VMware Cloud Community
WhiskyTangoFoxt
Enthusiast
Enthusiast

Hosts randomly drop off VSAN cluster. Anyone have advanced troubleshooting steps?

We have a problem of VSAN hosts dropping off our cluster, and I'm not getting anywhere with the regular troubleshooting methods. I've had a ticket open with GSS and the VSAN team since July, but we've gotten nowhere on the cause.

We have a 4 host VSAN cluster that was perfect for the first year until we upgrade the VSAN from 6.1 to 6.2. In July we had host #3 drop off the cluster. The VMs are still running on it, but the clients briefly lost their connection to the VMS running on it.The host showed disconnected from the cluster. Attempts to reconnect it to the cluster fail with timeouts. Attempts to connect to it with a web browser fail, as do attempts with the original VSphere client.

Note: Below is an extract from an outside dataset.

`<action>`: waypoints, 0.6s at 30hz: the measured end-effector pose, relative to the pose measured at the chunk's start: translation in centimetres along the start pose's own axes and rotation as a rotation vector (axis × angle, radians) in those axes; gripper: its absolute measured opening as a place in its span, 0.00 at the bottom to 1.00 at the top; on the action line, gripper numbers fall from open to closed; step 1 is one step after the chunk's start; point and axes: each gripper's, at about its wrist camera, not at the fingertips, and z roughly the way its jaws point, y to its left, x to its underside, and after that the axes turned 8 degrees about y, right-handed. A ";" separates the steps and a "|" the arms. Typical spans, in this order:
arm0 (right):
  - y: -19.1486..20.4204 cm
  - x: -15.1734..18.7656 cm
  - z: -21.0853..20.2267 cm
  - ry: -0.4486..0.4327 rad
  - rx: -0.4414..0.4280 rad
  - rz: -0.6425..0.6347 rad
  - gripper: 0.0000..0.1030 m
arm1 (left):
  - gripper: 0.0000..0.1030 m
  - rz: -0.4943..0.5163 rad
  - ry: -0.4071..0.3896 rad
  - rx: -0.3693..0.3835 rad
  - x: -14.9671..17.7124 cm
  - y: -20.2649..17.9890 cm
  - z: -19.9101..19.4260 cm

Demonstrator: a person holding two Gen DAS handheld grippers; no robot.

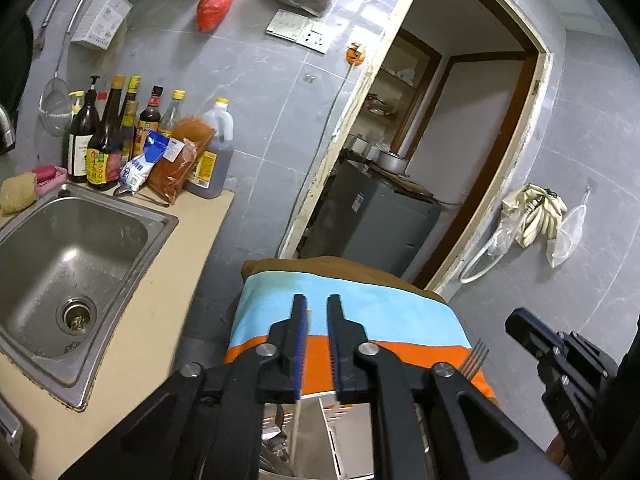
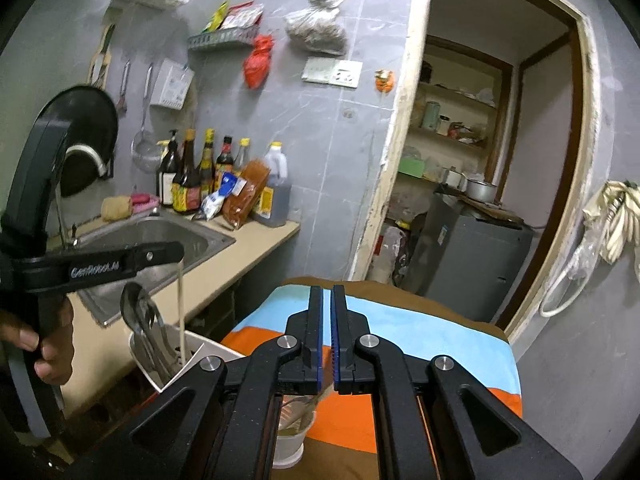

I am able to connect to it via SSH, which proves VMKernel IP availability, yet attempts to restart the services hang. I looked at the VPXA logs from the client from around the failure time as well as the VPXD logs from VCenter, but I'm unable to determine anything unusual.

All servers are running on R730XDs and have the latest firmware/drivers from the VMWare HCL.

In August Host #4 had the exact same issue, then 3 days ago, host #2 now has the same issue.

The only way to get the cluster up and working again was to RDP into the guests, do a graceful shutdown of each, open them on a different host, then reboot the failed host, join the cluster, vmotion the guests back onto it.

Even the shutdown cannot happen gracefully as attempting to shut down via SSH or DCUI hangs as well.

Hosts are joined by Brocade VDX 10G switches which have no errors on any ports, only discards on the receiving ends. There are two distributed switches set up, one for VSAN (dedicated ports) and one for VM traffic/VMotion traffic. The VMWare managment network is separate VLAN, separate physical switches, on regular vswitches. The fact that the VSAN and management networks on only one host dropped off at the same time seems to point to the host.

I think that it is a bug with the Hosts' OS. Build number is 3825889

Anyone experienced this? Troubleshooting route?

Thanks,,

B

Reply
0 Kudos
10 Replies
WhiskyTangoFoxt
Enthusiast
Enthusiast

I'll add that ESXTOP doesn't show high CPU utilization. VMKping works to VCenter and other hosts on all three networks. VPXa and HostD services are reported as running.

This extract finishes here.